When news broke that the environmental magazine the Ecologist was to go online only, editor Zac Goldsmith said, “Online, our potential readership is limitless… We can launch campaigns and see immediate results.” Fair enough, but it is ironic that the decision to publish an environmental magazine online could actually have negative ecological impacts.

Until recently the energy demands of the infrastructure needed to service electronic media haven’t been questioned, much less quantified, but as carbon calculators become more effective and industry-specific, all this is changing. It is estimated that half the UK’s energy requirements could be needed to drive computers in the next ten years.

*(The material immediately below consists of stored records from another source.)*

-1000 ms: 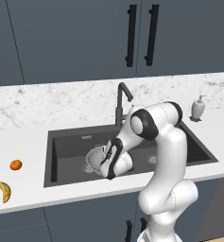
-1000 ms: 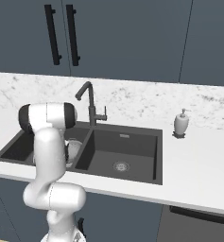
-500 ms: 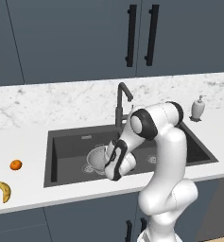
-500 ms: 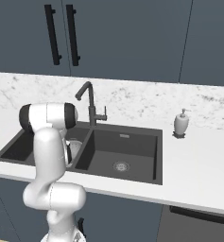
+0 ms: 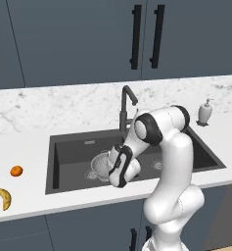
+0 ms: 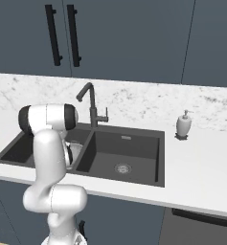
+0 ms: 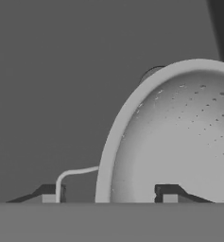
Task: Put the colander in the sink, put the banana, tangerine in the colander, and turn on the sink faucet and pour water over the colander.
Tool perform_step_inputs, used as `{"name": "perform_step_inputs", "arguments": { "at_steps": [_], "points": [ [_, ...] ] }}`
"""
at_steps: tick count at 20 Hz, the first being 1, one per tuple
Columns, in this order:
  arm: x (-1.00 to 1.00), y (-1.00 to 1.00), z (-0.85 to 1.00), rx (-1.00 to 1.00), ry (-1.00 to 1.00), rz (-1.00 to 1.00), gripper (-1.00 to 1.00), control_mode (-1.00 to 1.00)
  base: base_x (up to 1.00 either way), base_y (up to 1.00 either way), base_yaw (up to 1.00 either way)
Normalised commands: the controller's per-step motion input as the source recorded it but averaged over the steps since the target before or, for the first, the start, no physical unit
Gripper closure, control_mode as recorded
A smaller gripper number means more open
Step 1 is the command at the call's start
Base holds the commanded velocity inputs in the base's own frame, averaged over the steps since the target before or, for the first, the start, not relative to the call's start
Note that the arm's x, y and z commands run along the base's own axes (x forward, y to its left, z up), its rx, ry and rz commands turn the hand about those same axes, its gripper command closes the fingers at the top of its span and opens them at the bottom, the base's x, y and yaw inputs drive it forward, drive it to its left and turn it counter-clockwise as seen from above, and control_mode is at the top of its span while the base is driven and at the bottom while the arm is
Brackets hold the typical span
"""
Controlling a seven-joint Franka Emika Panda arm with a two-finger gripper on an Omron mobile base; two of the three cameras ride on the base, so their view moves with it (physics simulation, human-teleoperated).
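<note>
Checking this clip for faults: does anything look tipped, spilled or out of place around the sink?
Nothing stands out. The colander sits upright in the left basin of the sink, with the tool straddling its rim, jaws apart. The banana and tangerine lie on the counter left of the sink. No water shows.

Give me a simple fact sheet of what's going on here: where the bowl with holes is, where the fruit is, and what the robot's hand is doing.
colander: in the left basin of the sink, over the drain
hand: low in that basin, fingers astride the colander's rim, gap on both sides
banana: on the counter, left of the sink
tangerine: on the counter, just behind the banana
sink faucet: no water visible
fruit in colander: none yet
</note>
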Motion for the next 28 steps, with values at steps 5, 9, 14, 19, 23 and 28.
{"name": "perform_step_inputs", "arguments": {
  "at_steps": [5,9,14,19,23,28],
  "points": [
    [-0.06,0.0,0.23,0.0,-0.05,-0.04,-1.0,-1.0,0.0,0.0,0.0],
    [-0.09,0.0,0.7,0.0,-0.01,-0.11,-1.0,-1.0,0.0,0.0,0.0],
    [-0.13,0.0,0.72,0.0,0.0,-0.12,-1.0,-1.0,0.0,0.0,0.0],
    [-0.17,0.1,0.71,0.0,0.0,-0.22,-1.0,-1.0,0.0,0.0,0.0],
    [-0.03,0.17,0.85,0.0,0.01,-0.31,-1.0,-1.0,0.0,0.0,0.0],
    [-0.08,0.0,0.91,0.06,0.05,-0.26,-1.0,-1.0,0.0,0.0,0.0]
  ]
}}
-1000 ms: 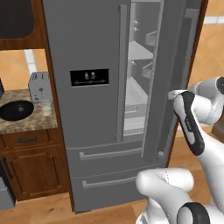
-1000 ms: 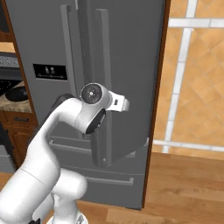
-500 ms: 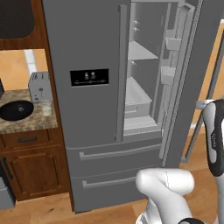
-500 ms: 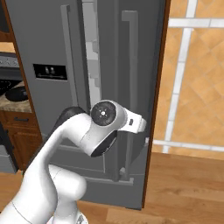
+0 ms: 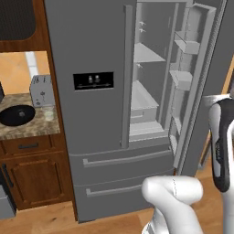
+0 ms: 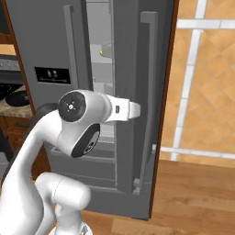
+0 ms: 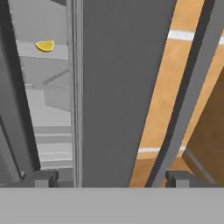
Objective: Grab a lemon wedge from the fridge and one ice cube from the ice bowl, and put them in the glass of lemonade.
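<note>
The grey steel fridge has its right door swung open, baring pale shelves. A tiny yellow lemon wedge lies on an upper shelf inside; the right base view shows the lemon wedge through the gap. My gripper is open, its fingertips wide apart, facing the door's outer face with the door handle to the right. In the right base view my hand sits against the door. The black ice bowl rests on the counter left of the fridge. I cannot make out an ice cube.
A grey toaster stands behind the ice bowl on the stone counter, above wooden cabinets. My arm rises right of the open door. A tiled wall and wood floor lie beyond the door.
The right fridge door has swung further open. My gripper's jaws have spread and let go of the door handle, and the arm has swung out to the right.
</note>
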Robot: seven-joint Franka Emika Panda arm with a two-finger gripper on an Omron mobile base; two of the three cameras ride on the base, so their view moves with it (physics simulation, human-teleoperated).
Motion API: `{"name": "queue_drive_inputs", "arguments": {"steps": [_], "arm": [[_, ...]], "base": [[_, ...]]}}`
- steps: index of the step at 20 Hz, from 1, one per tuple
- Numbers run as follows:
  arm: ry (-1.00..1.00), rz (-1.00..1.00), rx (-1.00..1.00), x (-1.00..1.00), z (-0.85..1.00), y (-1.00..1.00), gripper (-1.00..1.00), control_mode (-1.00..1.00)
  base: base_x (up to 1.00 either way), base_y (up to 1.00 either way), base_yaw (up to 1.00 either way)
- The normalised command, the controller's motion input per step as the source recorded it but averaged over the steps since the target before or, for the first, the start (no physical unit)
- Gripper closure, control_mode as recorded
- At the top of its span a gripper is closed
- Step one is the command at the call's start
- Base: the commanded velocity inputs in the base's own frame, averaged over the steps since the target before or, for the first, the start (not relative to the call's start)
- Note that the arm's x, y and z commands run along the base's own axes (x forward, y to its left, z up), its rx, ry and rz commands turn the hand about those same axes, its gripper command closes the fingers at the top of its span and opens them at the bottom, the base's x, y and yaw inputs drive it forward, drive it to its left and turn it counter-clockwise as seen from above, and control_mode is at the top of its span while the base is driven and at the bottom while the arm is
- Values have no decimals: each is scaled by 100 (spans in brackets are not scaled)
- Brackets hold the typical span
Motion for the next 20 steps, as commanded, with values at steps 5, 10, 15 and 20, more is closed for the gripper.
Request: {"name": "queue_drive_inputs", "arguments": {"steps": [5,10,15,20], "arm": [[7,0,-47,17,25,71,-100,-100],[15,0,-40,50,4,61,-100,-100],[23,0,-15,78,0,7,-100,-100],[9,1,-17,74,0,6,-100,-100]], "base": [[0,0,0],[0,0,0],[0,0,0],[0,0,0]]}}
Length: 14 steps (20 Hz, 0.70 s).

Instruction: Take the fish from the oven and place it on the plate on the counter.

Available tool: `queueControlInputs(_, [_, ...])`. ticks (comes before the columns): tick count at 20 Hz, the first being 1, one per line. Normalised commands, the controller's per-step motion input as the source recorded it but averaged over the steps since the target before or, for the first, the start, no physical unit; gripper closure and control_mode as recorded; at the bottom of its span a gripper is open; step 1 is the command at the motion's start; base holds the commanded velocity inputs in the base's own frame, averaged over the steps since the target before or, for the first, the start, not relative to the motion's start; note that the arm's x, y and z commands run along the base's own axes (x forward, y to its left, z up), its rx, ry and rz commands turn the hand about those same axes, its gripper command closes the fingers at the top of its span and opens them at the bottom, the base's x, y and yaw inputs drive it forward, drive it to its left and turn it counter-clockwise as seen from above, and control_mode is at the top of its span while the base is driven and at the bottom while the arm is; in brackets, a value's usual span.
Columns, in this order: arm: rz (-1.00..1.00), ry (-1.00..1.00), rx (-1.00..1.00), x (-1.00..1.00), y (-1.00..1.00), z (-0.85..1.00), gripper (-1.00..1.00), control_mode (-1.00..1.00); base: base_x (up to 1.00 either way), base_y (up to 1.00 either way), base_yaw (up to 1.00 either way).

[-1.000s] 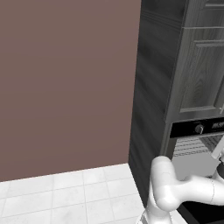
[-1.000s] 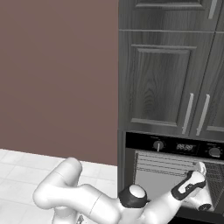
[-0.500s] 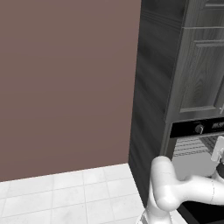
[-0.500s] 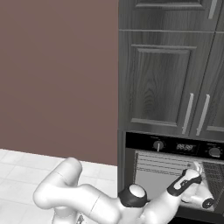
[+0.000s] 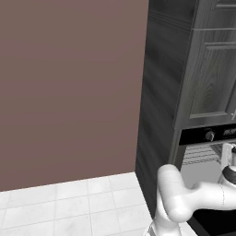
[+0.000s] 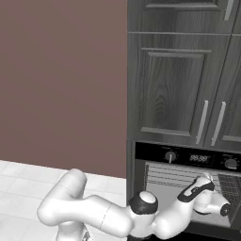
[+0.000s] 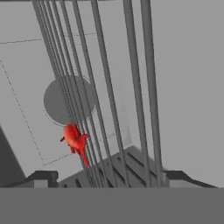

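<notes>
Red-orange against pale grey, the fish (image 7: 75,142) is seen in the hand view lying on a wire rack (image 7: 109,92) inside the oven (image 6: 188,162), its pointed tail turned toward the camera. It is placed there as something baked, and it is not yet touched. The gripper (image 7: 107,177) is held wide open, its two dark finger tips well apart at the bottom of the hand view, with nothing between them; the fish lies left of the midline between them. In the right base view the arm is stretched into the open oven cavity, below the black control panel (image 6: 197,157). The wide jaws are judged to suit an approach, so that the slim fish can be straddled before closing.
</notes>
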Motion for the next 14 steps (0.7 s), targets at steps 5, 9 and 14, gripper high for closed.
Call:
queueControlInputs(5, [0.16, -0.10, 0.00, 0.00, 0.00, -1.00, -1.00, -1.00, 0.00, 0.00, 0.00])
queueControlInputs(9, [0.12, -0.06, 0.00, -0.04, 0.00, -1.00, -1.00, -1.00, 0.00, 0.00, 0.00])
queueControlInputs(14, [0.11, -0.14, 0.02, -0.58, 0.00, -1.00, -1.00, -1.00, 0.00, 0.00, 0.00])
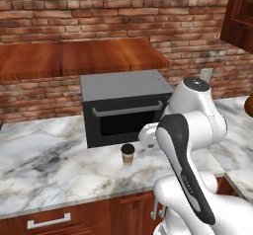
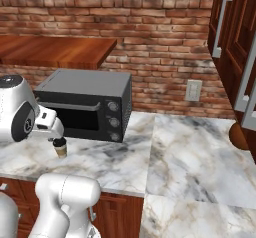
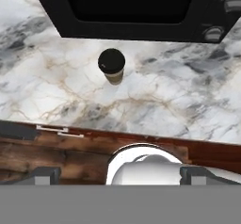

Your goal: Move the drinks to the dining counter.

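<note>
Hand view showed the paper cup [image 3: 111, 66] upright on the marble worktop [image 3: 179, 105], just before the dark oven [image 3: 132, 9], ahead of the gripper [image 3: 117, 175], whose fingers stood wide apart, holding nothing.

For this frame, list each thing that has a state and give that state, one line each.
paper cup: upright, black lid on, standing free on the marble worktop before the oven.
toaster oven: door shut.
gripper: open, holding nothing, above the worktop's front edge, short of the cup.
drawer: shut.
</note>
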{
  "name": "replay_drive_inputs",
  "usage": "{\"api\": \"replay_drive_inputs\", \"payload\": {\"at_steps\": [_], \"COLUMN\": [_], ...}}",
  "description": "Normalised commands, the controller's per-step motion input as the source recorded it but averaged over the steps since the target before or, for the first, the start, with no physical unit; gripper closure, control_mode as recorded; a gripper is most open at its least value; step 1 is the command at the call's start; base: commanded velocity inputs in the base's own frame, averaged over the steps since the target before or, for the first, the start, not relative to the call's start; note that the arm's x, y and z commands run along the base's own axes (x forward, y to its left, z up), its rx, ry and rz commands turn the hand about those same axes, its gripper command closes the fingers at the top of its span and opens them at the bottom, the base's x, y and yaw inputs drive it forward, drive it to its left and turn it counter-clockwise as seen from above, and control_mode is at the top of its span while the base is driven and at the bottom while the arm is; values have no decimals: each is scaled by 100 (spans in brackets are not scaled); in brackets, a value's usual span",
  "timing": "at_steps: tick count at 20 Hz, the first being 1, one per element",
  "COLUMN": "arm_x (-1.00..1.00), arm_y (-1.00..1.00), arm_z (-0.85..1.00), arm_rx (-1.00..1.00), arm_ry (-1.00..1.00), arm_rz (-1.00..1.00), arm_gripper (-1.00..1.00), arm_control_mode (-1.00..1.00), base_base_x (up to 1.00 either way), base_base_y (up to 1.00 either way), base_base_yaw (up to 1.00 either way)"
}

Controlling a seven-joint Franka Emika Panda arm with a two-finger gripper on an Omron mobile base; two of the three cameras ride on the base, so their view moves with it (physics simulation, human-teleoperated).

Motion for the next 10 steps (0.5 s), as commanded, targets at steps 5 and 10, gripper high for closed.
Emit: {"api": "replay_drive_inputs", "payload": {"at_steps": [5, 10], "arm_x": [20, 27], "arm_y": [1, 5], "arm_z": [-28, -10], "arm_rx": [-2, -2], "arm_ry": [8, 1], "arm_rz": [0, 0], "arm_gripper": [-100, -100], "arm_control_mode": [-100, -100], "base_base_x": [0, 0], "base_base_y": [0, 0], "base_base_yaw": [0, 0]}}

Indeed, Google, a mega-corporation and voracious consumer of energy, has a data centre in Oregon, USA which, it is alleged, will use as much energy as the entire city of Newcastle when it comes online in 2011.

Because we can’t see the environmental impacts of computer technology, we tend to assume there are none, but the new initiative Two Sides aims to raise awareness of the hidden costs to the environment of computer technology and to dispel the myths that besiege the medium of print.

Martyn Eustace, Director of TwoSides, believes “there is a common misconception that making and using paper is bad for the environment”. In fact, the print industry has cleaned up its act to such an extent that CO2 emissions per tonne of paper produced have been cut by 35.8% since 1990, and the European paper industry fully supports the conservation and enhancement of biodiversity.

Two Sides aims to correct the common misconceptions that paper products have a high carbon footprint and consume vast amounts of energy. “Our challenge is to present a simple, understandable message that print and paper products can be far more sustainable than the equivalent electronic version,” Eustace says. “There’s recent research to suggest that producing and reading a traditional newspaper can consume 20% less energy than reading news online for more than thirty minutes.”

Eustace is keen to point out that Two Sides is not anti-technology. “Of course we recognise how important the IT revolution is,” he says. “The argument is not about what is more effective: it is about the misconception that electronic media is better for the environment.”

As part of its three-year campaign, Two Sides will also undertake research into how people interact with print and paper as opposed to a computer screen – including the way children learn. Initial findings suggest that people retain information better from a printed document than from screen-based learning.

This new initiative by Two Sides offers a forum for a broader discussion about the environmental improvements that can be made in both the print and the IT sectors. Ultimately, people need balanced information with which to make their decisions. As the climate debate strengthens and carbon footprinting is on everyone’s agenda, knowing the impact of sending an email with massive attachments, as opposed to printing and posting the same, is important. Ethical consumers need this information to base their decisions on.

As with all things, there are two sides to every story: internet technology is a wonderful thing – but it has a considerable environmental impact. The print and paper industry is positioning itself to offer sustainable alternatives.


Lorna Howarth is Development Director of Artists Project Earth (www.apeuk.org) and Resurgence contributing writer and editor.